WHAT YOU NEED TO DO: Repeat each entry in full, exactly.

Excerpts from a dataset:
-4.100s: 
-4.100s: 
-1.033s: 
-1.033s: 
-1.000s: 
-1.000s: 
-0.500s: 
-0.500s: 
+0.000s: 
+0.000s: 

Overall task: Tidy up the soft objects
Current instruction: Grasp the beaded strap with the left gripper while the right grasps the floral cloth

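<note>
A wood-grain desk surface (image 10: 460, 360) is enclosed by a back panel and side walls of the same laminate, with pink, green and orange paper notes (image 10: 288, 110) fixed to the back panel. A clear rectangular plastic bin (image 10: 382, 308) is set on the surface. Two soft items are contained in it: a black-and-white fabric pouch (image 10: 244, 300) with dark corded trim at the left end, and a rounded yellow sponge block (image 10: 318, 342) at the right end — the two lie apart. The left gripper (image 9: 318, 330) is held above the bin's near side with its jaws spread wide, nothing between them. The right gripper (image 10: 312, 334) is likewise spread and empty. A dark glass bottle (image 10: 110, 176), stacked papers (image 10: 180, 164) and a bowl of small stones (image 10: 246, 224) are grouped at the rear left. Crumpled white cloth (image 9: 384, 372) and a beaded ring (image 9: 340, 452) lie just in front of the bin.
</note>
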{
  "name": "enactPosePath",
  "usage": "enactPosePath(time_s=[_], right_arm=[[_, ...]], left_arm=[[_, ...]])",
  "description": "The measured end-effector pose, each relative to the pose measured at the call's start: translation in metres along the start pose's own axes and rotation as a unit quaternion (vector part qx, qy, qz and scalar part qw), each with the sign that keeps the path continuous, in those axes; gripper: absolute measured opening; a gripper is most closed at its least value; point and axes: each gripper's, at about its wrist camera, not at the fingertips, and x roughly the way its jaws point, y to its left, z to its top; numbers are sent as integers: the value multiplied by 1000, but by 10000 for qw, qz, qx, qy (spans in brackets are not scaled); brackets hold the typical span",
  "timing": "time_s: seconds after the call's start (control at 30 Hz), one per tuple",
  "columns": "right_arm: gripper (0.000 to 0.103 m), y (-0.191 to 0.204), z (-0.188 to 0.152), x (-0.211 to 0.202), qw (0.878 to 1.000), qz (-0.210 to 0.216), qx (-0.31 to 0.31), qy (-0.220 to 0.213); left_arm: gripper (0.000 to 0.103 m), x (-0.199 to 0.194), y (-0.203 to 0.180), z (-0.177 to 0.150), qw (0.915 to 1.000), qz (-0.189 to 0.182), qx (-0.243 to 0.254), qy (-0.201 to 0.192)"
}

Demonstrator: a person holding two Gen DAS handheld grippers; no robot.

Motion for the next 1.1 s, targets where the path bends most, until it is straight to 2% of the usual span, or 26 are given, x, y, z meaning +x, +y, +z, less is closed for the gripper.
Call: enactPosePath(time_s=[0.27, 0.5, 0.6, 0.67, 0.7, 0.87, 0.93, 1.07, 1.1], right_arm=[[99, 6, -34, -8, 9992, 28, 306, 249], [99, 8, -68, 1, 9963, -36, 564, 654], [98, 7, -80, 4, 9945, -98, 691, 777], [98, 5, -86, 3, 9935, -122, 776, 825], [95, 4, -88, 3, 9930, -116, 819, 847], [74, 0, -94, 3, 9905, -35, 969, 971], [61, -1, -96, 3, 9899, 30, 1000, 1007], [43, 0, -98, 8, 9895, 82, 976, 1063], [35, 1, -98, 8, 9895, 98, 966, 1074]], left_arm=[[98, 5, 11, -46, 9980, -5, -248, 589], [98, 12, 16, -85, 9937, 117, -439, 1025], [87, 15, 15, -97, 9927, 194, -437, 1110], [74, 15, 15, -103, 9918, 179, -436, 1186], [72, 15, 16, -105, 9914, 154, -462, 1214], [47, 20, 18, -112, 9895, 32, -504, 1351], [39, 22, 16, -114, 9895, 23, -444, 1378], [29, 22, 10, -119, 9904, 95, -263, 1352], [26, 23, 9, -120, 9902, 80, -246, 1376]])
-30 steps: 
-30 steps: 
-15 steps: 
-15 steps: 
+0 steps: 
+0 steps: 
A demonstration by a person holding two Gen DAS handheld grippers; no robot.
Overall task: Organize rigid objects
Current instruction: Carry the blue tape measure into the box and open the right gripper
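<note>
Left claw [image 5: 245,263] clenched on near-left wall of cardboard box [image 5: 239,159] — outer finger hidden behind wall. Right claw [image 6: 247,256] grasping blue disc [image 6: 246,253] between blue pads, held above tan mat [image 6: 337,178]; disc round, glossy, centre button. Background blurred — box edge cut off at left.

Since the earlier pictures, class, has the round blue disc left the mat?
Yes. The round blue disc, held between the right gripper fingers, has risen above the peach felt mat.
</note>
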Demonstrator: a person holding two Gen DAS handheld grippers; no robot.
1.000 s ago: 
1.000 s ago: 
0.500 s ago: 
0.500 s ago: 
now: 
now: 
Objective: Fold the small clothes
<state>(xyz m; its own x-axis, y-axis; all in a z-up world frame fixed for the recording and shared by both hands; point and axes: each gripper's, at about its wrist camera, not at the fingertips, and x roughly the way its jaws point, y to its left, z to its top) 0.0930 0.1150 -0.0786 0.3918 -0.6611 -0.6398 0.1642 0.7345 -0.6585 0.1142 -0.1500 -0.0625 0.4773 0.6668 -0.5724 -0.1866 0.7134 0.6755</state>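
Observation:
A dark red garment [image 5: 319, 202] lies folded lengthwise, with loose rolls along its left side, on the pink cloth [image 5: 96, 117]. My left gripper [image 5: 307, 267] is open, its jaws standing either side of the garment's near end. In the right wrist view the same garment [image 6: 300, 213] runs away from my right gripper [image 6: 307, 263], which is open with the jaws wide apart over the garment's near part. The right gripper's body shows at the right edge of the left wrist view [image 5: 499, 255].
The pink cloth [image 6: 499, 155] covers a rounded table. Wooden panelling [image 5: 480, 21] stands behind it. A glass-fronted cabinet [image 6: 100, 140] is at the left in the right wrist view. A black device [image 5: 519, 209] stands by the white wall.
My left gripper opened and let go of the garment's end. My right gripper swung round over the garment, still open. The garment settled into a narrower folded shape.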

RESPONSE BELOW:
-4.100s: 
-4.100s: 
-1.033s: 
-1.033s: 
-1.000s: 
-1.000s: 
-0.500s: 
-0.500s: 
+0.000s: 
+0.000s: 

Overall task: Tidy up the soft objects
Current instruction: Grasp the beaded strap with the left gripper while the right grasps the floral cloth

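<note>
A wood-grain desk surface (image 10: 460, 360) is enclosed by a back panel and side walls of the same laminate, with pink, green and orange paper notes (image 10: 288, 110) fixed to the back panel. A clear rectangular plastic bin (image 10: 382, 308) is set on the surface. Two soft items are contained in it: a black-and-white fabric pouch (image 10: 244, 300) with dark corded trim at the left end, and a rounded yellow sponge block (image 10: 318, 342) at the right end — the two lie apart. The left gripper (image 9: 318, 330) is held above the bin's near side with its jaws spread wide, nothing between them. The right gripper (image 10: 312, 334) is likewise spread and empty. A dark glass bottle (image 10: 110, 176), stacked papers (image 10: 180, 164) and a bowl of small stones (image 10: 246, 224) are grouped at the rear left. Crumpled white cloth (image 9: 384, 372) and a beaded ring (image 9: 340, 452) lie just in front of the bin.
</note>
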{
  "name": "enactPosePath",
  "usage": "enactPosePath(time_s=[_], right_arm=[[_, ...]], left_arm=[[_, ...]])",
  "description": "The measured end-effector pose, each relative to the pose measured at the call's start: translation in metres along the start pose's own axes and rotation as a unit quaternion (vector part qx, qy, qz and scalar part qw), each with the sign that keeps the path continuous, in those axes; gripper: absolute measured opening; a gripper is most closed at its least value; point and axes: each gripper's, at about its wrist camera, not at the fingertips, and x roughly the way its jaws point, y to its left, z to its top; numbers are sent as integers: the value multiplied by 1000, but by 10000 for qw, qz, qx, qy (spans in brackets are not scaled); brackets hold the typical span",
  "timing": "time_s: seconds after the call's start (control at 30 Hz), one per tuple",
  "columns": "right_arm: gripper (0.000 to 0.103 m), y (-0.191 to 0.204), z (-0.188 to 0.152), x (-0.211 to 0.202), qw (0.878 to 1.000), qz (-0.210 to 0.216), qx (-0.31 to 0.31), qy (-0.220 to 0.213); left_arm: gripper (0.000 to 0.103 m), x (-0.199 to 0.194), y (-0.203 to 0.180), z (-0.177 to 0.150), qw (0.915 to 1.000), qz (-0.189 to 0.182), qx (-0.243 to 0.254), qy (-0.201 to 0.192)"
}

Demonstrator: a person holding two Gen DAS handheld grippers; no robot.

Motion for the next 1.1 s, targets where the path bends most, until it is straight to 2% of the usual span, or 26 are given, x, y, z meaning +x, +y, +z, less is closed for the gripper.
Call: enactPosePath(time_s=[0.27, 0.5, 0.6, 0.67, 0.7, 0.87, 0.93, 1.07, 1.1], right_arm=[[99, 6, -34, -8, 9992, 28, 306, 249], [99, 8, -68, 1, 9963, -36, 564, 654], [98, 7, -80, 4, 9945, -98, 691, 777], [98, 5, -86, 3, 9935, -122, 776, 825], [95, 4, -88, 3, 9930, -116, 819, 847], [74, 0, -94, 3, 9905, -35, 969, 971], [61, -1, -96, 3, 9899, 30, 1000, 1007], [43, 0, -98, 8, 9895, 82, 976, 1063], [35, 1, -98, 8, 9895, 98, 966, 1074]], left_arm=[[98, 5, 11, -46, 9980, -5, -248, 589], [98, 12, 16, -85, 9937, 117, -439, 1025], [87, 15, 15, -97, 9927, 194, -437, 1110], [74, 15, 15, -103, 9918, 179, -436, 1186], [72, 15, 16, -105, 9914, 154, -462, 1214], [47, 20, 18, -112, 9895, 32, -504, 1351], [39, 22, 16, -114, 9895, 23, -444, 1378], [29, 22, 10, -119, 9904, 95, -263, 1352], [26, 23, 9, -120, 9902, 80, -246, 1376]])
-30 steps: 
-30 steps: 
-15 steps: 
-15 steps: 
+0 steps: 
+0 steps: 
A demonstration by a person holding two Gen DAS handheld grippers; no robot.
Overall task: Organize rigid objects
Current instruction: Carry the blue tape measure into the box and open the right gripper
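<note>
Left claw [image 5: 245,263] clenched on near-left wall of cardboard box [image 5: 239,159] — outer finger hidden behind wall. Right claw [image 6: 247,256] grasping blue disc [image 6: 246,253] between blue pads, held above tan mat [image 6: 337,178]; disc round, glossy, centre button. Background blurred — box edge cut off at left.

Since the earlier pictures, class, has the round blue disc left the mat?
Yes. The round blue disc, held between the right gripper fingers, has risen above the peach felt mat.
</note>
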Demonstrator: a person holding two Gen DAS handheld grippers; no robot.
1.000 s ago: 
1.000 s ago: 
0.500 s ago: 
0.500 s ago: 
now: 
now: 
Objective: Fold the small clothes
<state>(xyz m; its own x-axis, y-axis; all in a z-up world frame fixed for the recording and shared by both hands; point and axes: each gripper's, at about its wrist camera, not at the fingertips, and x roughly the way its jaws point, y to its left, z to its top) 0.0930 0.1150 -0.0786 0.3918 -0.6611 -0.6398 0.1642 0.7345 -0.6585 0.1142 -0.1500 -0.0625 0.4773 0.6668 -0.5724 -0.1866 0.7134 0.6755</state>
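Observation:
A dark red garment [image 5: 319, 202] lies folded lengthwise, with loose rolls along its left side, on the pink cloth [image 5: 96, 117]. My left gripper [image 5: 307, 267] is open, its jaws standing either side of the garment's near end. In the right wrist view the same garment [image 6: 300, 213] runs away from my right gripper [image 6: 307, 263], which is open with the jaws wide apart over the garment's near part. The right gripper's body shows at the right edge of the left wrist view [image 5: 499, 255].
The pink cloth [image 6: 499, 155] covers a rounded table. Wooden panelling [image 5: 480, 21] stands behind it. A glass-fronted cabinet [image 6: 100, 140] is at the left in the right wrist view. A black device [image 5: 519, 209] stands by the white wall.
My left gripper opened and let go of the garment's end. My right gripper swung round over the garment, still open. The garment settled into a narrower folded shape.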

The exercise has been carried out in full.